**What the exercise asks:** Write the data out again exactly, with every picture removed.

**Data:**
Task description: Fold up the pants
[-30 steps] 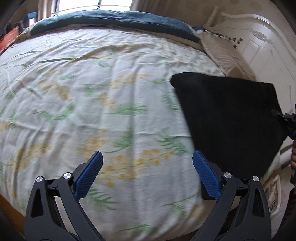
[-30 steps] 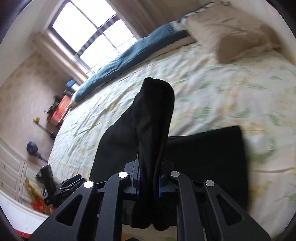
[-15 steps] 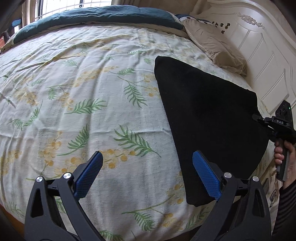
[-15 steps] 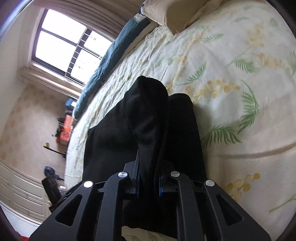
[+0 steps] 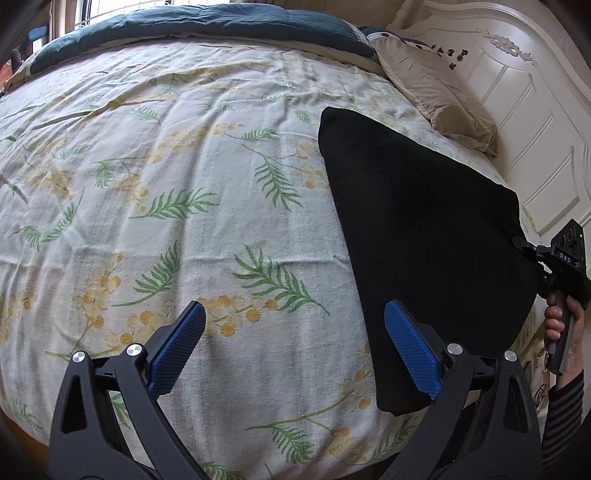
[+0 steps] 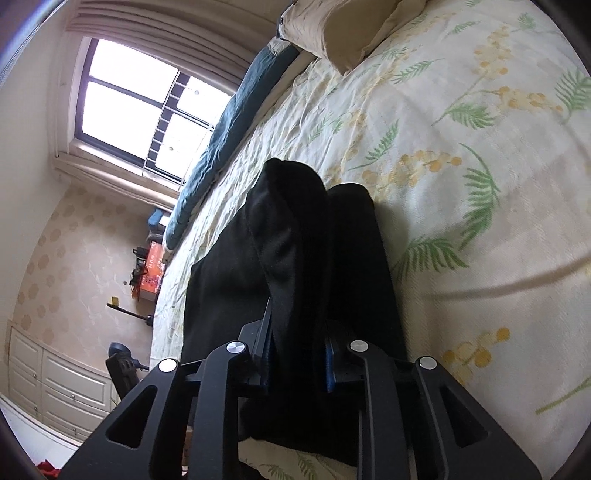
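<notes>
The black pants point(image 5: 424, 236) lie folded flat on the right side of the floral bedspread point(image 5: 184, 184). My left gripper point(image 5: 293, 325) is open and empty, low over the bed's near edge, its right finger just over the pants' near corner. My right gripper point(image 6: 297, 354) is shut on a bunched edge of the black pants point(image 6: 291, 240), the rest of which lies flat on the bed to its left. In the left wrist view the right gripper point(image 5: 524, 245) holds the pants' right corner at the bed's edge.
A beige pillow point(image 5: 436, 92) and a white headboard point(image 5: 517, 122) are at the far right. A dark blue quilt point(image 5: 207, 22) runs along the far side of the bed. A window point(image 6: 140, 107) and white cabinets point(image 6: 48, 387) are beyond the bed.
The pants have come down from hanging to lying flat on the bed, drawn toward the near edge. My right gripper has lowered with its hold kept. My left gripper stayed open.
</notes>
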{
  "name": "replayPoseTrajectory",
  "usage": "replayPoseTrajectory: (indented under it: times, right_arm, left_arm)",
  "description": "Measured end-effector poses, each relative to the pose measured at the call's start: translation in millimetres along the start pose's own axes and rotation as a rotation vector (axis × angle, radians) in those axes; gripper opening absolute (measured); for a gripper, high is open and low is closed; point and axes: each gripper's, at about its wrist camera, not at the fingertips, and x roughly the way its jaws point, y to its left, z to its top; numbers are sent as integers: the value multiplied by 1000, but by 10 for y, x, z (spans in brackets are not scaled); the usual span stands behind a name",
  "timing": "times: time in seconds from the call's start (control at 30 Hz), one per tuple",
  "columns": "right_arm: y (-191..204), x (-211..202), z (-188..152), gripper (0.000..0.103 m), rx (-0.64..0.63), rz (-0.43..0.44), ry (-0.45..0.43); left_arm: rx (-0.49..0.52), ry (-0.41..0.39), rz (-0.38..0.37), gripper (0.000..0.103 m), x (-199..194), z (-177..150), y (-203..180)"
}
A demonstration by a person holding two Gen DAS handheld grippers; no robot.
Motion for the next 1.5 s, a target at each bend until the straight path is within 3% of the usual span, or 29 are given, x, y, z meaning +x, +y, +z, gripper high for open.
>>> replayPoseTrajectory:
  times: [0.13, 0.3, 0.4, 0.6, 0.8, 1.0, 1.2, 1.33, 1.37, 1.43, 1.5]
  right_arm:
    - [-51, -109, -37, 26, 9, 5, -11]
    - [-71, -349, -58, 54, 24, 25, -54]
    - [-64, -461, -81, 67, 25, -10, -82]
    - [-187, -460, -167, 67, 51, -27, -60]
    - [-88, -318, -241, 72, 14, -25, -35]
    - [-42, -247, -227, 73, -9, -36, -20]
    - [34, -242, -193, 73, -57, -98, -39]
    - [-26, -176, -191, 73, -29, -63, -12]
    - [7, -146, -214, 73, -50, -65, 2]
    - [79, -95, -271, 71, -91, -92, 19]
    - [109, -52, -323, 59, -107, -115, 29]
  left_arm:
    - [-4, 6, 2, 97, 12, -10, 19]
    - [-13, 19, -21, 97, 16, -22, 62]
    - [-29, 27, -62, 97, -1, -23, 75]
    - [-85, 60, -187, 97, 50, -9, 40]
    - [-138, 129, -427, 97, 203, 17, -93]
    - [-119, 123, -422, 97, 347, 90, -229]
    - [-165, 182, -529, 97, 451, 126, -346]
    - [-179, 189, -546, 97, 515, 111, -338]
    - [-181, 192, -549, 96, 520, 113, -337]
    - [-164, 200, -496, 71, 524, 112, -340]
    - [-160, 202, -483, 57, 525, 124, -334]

**Reply:**
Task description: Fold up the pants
[-30 steps] 
[-30 steps] 
[-15 steps] 
[-15 steps] 
[+0 steps] 
[+0 steps] 
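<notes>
The black pants point(image 5: 424, 236) lie folded flat on the right side of the floral bedspread point(image 5: 184, 184). My left gripper point(image 5: 293, 325) is open and empty, low over the bed's near edge, its right finger just over the pants' near corner. My right gripper point(image 6: 297, 354) is shut on a bunched edge of the black pants point(image 6: 291, 240), the rest of which lies flat on the bed to its left. In the left wrist view the right gripper point(image 5: 524, 245) holds the pants' right corner at the bed's edge.
A beige pillow point(image 5: 436, 92) and a white headboard point(image 5: 517, 122) are at the far right. A dark blue quilt point(image 5: 207, 22) runs along the far side of the bed. A window point(image 6: 140, 107) and white cabinets point(image 6: 48, 387) are beyond the bed.
The pants have come down from hanging to lying flat on the bed, drawn toward the near edge. My right gripper has lowered with its hold kept. My left gripper stayed open.
</notes>
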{
  "name": "replayPoseTrajectory",
  "usage": "replayPoseTrajectory: (indented under it: times, right_arm, left_arm)",
  "description": "Measured end-effector poses, each relative to the pose measured at the call's start: translation in millimetres along the start pose's own axes and rotation as a rotation vector (axis × angle, radians) in those axes; gripper opening absolute (measured); for a gripper, high is open and low is closed; point and axes: each gripper's, at about its wrist camera, not at the fingertips, and x roughly the way its jaws point, y to its left, z to its top; numbers are sent as integers: the value multiplied by 1000, but by 10 for y, x, z (spans in brackets are not scaled); the usual span stands behind a name",
  "timing": "times: time in seconds from the call's start (control at 30 Hz), one per tuple",
  "columns": "right_arm: y (-191..204), x (-211..202), z (-188..152), gripper (0.000..0.103 m), rx (-0.64..0.63), rz (-0.43..0.44), ry (-0.45..0.43); left_arm: rx (-0.49..0.52), ry (-0.41..0.39), rz (-0.38..0.37), gripper (0.000..0.103 m), x (-199..194), z (-177..150), y (-203..180)"
}
A demonstration by a person holding two Gen DAS handheld grippers; no robot.
Motion for the next 1.5 s, a target at each bend until the straight path is within 3% of the usual span, or 29 are given, x, y, z meaning +x, +y, +z, gripper high for open.
>>> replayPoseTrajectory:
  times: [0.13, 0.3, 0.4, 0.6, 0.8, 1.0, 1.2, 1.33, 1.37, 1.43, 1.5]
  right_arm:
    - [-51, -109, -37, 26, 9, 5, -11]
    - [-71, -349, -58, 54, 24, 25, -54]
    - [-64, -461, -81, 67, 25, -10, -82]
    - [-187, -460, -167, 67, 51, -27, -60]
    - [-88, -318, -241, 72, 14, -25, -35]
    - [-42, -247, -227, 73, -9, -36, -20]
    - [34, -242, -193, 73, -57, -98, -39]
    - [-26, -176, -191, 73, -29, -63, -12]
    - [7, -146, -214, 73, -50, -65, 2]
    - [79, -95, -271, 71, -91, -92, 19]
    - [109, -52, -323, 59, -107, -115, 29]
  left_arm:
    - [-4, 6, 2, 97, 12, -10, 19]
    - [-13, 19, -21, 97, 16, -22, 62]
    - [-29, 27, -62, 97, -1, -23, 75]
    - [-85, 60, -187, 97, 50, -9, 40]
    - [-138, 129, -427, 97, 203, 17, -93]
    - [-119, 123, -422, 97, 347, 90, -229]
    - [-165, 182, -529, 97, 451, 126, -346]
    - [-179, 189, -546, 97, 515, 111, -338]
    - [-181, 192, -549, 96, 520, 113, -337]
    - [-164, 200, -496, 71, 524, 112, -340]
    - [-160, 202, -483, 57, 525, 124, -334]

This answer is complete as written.